Medi-Cal Data Reveals the Public Health Impact of a Large Wildfire Event

Tuesday, June 21, 2016: 11:30 AM
Tubughnenq' 3, Dena'ina Convention Center
Justine Hutchinson , California Department of Public Health, Richmond, CA
Nancy H. F. French , Michigan Technological University, Ann Arbor, MI
Michael Billmire , Michigan Technological University, Ann Arbor, MI
Sumi Hoshiko , California Department of Public Health, Richmond, CA
BACKGROUND:  Wildfire-derived particulate matter has been linked to adverse respiratory outcomes and, in some studies, cardiovascular outcomes. Children, the elderly, and persons with chronic respiratory conditions are considered to be at increased risk. Impacts beyond mortality, hospitalization and emergency department visits have seldom been studied. This study characterizes the impact of the 2007 San Diego Firestorm, in which 500,000 residents evacuated and millions were exposed to smoke, on beneficiaries of Medi-Cal, the Medicaid program serving low-income Californians, including a high proportion of children.

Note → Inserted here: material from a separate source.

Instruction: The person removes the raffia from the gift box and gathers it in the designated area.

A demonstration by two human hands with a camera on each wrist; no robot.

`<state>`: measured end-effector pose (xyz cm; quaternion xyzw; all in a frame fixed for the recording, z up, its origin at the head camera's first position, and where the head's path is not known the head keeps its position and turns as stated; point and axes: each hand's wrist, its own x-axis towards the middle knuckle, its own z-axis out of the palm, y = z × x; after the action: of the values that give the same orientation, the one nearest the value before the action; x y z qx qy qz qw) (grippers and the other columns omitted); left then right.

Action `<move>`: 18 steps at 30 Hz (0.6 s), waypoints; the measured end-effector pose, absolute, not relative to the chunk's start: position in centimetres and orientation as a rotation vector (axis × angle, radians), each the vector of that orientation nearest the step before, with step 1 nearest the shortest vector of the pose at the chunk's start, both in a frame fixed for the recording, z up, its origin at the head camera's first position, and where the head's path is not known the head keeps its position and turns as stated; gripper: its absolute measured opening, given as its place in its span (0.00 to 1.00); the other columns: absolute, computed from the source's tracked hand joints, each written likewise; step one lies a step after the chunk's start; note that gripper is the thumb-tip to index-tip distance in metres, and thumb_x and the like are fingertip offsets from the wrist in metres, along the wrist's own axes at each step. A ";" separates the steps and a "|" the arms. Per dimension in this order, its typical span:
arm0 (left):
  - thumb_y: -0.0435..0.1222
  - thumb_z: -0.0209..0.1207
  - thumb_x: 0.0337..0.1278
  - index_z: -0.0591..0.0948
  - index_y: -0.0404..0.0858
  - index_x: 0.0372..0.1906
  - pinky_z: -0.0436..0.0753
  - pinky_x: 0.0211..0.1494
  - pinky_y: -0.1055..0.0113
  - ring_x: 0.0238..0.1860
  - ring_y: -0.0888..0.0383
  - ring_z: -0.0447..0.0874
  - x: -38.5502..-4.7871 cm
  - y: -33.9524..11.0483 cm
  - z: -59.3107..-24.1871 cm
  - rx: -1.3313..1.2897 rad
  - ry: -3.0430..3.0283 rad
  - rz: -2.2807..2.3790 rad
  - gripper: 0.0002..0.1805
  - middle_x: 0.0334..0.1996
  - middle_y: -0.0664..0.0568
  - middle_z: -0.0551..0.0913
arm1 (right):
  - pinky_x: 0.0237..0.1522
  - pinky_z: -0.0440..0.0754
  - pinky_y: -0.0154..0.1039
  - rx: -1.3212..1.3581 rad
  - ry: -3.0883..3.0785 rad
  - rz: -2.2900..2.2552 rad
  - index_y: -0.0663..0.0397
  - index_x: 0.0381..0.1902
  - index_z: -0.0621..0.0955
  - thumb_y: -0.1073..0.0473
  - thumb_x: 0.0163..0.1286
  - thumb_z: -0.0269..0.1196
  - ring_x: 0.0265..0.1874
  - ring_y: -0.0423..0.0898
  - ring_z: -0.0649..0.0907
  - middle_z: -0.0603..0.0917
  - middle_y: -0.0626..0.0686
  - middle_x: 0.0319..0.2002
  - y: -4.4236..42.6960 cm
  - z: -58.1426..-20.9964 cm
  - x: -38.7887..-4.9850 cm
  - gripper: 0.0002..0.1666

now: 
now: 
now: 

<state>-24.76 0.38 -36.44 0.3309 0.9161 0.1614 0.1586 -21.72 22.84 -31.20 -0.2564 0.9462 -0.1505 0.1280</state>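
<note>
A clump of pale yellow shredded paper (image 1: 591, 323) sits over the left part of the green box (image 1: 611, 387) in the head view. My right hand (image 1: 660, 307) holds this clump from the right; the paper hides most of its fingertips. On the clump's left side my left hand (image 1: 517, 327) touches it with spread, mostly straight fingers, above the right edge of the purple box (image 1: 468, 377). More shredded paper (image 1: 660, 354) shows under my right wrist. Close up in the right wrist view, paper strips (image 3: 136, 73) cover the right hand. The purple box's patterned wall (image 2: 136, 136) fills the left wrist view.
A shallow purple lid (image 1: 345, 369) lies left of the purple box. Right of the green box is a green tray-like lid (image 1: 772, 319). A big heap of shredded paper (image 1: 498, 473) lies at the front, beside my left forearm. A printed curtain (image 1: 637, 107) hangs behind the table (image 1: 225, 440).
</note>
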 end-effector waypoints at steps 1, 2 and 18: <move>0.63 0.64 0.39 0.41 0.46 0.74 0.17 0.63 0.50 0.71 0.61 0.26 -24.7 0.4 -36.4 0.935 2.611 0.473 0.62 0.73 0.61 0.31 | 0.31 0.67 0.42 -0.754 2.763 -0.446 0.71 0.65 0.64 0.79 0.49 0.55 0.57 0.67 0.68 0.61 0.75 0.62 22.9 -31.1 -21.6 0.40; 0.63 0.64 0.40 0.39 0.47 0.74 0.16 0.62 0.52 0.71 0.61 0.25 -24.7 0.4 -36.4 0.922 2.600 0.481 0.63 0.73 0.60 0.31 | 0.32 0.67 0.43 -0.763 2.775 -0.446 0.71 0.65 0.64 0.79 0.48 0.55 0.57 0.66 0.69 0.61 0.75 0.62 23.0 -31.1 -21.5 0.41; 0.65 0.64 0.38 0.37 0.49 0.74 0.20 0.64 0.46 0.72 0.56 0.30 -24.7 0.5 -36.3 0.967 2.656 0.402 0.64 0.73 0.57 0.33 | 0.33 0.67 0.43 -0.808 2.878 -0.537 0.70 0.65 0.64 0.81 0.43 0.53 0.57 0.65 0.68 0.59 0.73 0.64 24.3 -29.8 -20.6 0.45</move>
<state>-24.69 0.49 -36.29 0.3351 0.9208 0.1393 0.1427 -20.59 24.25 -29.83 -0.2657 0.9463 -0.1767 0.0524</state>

METHODS:  Episodes of care and associated respiratory and cardiovascular ICD-9 codes were identified from Medi-Cal claims records. In addition to overall emergency department visits, inpatient hospitalizations, and outpatient visits to doctor’s offices and clinics, we analyzed visits by diagnosis. A respiratory index included asthma, acute bronchitis, COPD, pneumonia, upper respiratory infections, and respiratory symptoms; a cardiovascular index included ischemic heart disease, dysrhythmias, chronic heart failure, cerebrovascular disease, and peripheral vascular disease. A five-day county-wide exposed period was defined based on modeled air quality data. We calculated rate ratios (RR), comparing encounters in the exposed period to reference periods from preceding weeks.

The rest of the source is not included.